DARPA is leading a military offensive against pathogens and a big part of this is surveillance, such as the lovingly-named One Health system: “One Health surveillance describes the systematic collection, validation, analysis, interpretation of data and dissemination of information collected on humans, animals and the environment to inform decisions for more effective, evidence- and system-based health interventions.”

ii More on this in future articles – the evidence demonstrates that Big Pharma has a lot planned for genetic vaccines.

iii Jean-Claude Perezez (Wuhan COVID-19 Synthetic Origins And Evolution) describes one of several features of the RBM that appear to be non-natural: “Strikingly, consistent with the RBM engineering theory, we have identified two unique restriction sites, EcoRI and BstEII, at either end of the RBM of the SARS-CoV-2 genome, respectively. These two sites, which are popular choices of everyday molecular cloning, do not exist in the rest of this spike gene. This particular setting makes it extremely convenient to swap the RBM within spike, providing a quick way to test different RBMs and the corresponding Spike proteins. Such EcoRI and BstEII sites do not exist in the spike genes of other β coronaviruses, which strongly indicates that they were unnatural and were specifically introduced into this spike gene of SARS-CoV-2 for the convenience of manipulating the critical RBM.” Perez goes on to say, “he striking finding of EcoRI and BstEII restriction sites at either end of the SARS-CoV-2 RBM, respectively, and the fact that the same RBM region has been swapped both by Dr. Shi and by her long-term collaborator [Dr. Fang Li], respectively, using restriction enzyme digestion methods are unlikely a coincidence. Rather, it is the smoking gun proving that the RBM/Spike of SARS-CoV-2 is a product of genetic manipulation.”

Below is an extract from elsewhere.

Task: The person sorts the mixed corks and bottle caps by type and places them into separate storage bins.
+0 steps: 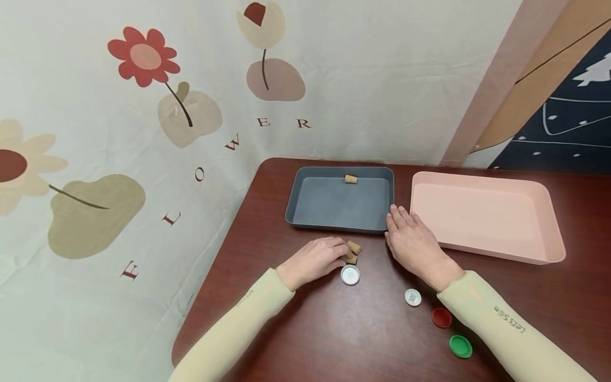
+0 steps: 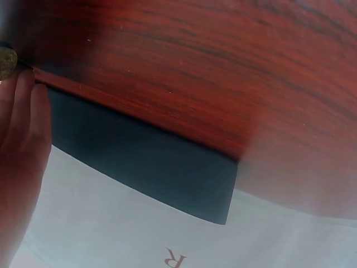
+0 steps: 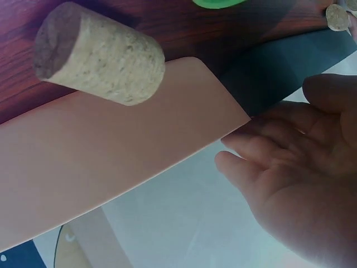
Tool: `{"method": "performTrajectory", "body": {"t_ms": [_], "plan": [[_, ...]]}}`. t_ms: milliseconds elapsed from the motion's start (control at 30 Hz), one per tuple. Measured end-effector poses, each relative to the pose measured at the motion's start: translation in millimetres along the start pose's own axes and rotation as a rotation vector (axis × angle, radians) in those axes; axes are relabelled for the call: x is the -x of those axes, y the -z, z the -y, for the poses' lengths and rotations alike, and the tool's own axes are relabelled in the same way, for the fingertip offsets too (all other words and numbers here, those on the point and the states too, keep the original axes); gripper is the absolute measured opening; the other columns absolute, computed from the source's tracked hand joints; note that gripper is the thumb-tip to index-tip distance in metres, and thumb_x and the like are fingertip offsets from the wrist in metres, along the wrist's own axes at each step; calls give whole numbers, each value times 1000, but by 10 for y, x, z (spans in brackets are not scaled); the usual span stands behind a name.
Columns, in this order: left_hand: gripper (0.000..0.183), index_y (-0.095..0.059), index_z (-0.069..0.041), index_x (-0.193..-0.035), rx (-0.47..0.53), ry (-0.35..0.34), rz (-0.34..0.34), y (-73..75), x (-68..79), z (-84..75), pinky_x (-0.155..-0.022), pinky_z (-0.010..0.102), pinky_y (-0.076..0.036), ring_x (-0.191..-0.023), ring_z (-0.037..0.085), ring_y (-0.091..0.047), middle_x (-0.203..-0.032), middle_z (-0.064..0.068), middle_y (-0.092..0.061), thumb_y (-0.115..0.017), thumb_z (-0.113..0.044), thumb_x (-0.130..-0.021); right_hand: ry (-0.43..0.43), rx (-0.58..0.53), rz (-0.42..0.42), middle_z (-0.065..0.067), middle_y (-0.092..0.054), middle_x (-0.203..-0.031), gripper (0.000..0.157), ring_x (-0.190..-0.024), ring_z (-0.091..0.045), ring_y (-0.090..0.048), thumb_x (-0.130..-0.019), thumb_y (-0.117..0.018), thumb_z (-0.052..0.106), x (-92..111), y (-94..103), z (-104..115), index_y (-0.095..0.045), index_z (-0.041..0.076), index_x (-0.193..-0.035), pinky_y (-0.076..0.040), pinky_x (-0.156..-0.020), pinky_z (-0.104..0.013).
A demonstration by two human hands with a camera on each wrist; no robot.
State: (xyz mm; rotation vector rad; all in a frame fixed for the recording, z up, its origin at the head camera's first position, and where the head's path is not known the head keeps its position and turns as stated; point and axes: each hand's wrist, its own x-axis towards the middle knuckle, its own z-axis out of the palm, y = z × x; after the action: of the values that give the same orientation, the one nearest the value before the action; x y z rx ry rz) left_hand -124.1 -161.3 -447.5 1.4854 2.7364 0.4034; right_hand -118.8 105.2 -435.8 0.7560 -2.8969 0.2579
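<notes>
My left hand is low over the table in front of the grey tray, fingers curled at a tan cork. Another cork lies just beyond that one. In the left wrist view, a cork's round end shows at the fingertips. My right hand is between the two trays, fingers loosely bent and palm bare in the right wrist view. Its fingertips reach the grey tray's near right corner. A large cork stands out close to the right wrist camera, before the pink tray.
One cork lies inside the grey tray at its far side. A silvery-white round lid is just below the left fingers. A white cap, a red cap and a green cap lie beside the right forearm. Behind the table hangs a printed cloth.
</notes>
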Motion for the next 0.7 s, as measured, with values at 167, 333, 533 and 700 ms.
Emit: {"method": "performTrajectory", "body": {"t_ms": [167,333,533,700], "plan": [[11,-74,-16,-105,3,10,-15,16,13,-7,-92,26,-52,-103,13,-67,-107,-3,-70,-77,-13,-95,0,9,11,-37,-49,-146,43,-136,-49,-50,-103,-56,10,3,-1,-15,-56,-19,-135,-39,-112,-59],[12,-74,-16,-106,17,10,-70,66,60,11,-90,26,-53,-100,13,-67,-106,-3,-69,-77,-12,-95,2,10,20,-37,-48,-146,43,-137,-49,-49,-103,-55,9,4,14,-14,-56,-19,-135,-39,-112,-59],[11,-73,-12,-105,35,29,-147,153,77,39,-89,23,-53,-98,10,-67,-105,-3,-67,-76,-10,-95,6,14,16,-37,-49,-146,42,-136,-49,-50,-103,-56,10,5,22,-14,-56,-19,-134,-39,-111,-59],[15,-73,-11,-105,88,49,-203,198,93,62,-89,22,-53,-98,11,-68,-107,-2,-68,-78,-4,-92,6,13,13,-37,-49,-146,42,-136,-49,-50,-102,-57,10,6,18,-5,-57,-19,-134,-40,-111,-59]]}}
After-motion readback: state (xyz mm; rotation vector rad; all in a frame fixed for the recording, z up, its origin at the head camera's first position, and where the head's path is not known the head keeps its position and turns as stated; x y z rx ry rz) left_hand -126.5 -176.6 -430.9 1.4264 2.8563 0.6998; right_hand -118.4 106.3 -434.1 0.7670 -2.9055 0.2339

iv As explained by Perez, “The Spike protein is split into two halves. The front or N-terminal half is named S1, which is fully responsible for binding the host receptor. In both SARS-CoV and SARS-CoV-2 infections, the host cell receptor is hACE2. Within S1, a segment of around 70 amino acids makes direct contacts with hACE2 and is correspondingly named the receptor-binding motif (RBM). In SARS-CoV and SARS-CoV-2, the RBM fully determines the interaction with hACE2. The C-terminal half of the Spike protein is named S2. The main function of S2 includes maintaining trimer formation and, upon successive protease cleavages at the S1/S2 junction and a downstream S2’ position, mediating membrane fusion to enable cellular entry of the virus.” In other words, the first half of spike is what binds to (human) ACE2 at the RBM, and the second half of spike is what enables it to fuse with a cell and get inside it. The furin cleavage site is in-between the first and second halves, at the S1/S2 junction; humans make furin and this molecule cuts the virus at the junction of S1 and S2 and then it unfolds and can gain entry to cells. The pre-fusion design being used by most of the coronavirus vaccines is supposed to prevent this from happening.

v This means it’s the whole of the spike protein but it’s been modified according to the pre-fusion technique by changing two key amino acids to proline. This design was patented by the NIH in 2017, although it’s interesting to note that Curevac also published a patent for the exact same proline substitution design a couple of months later!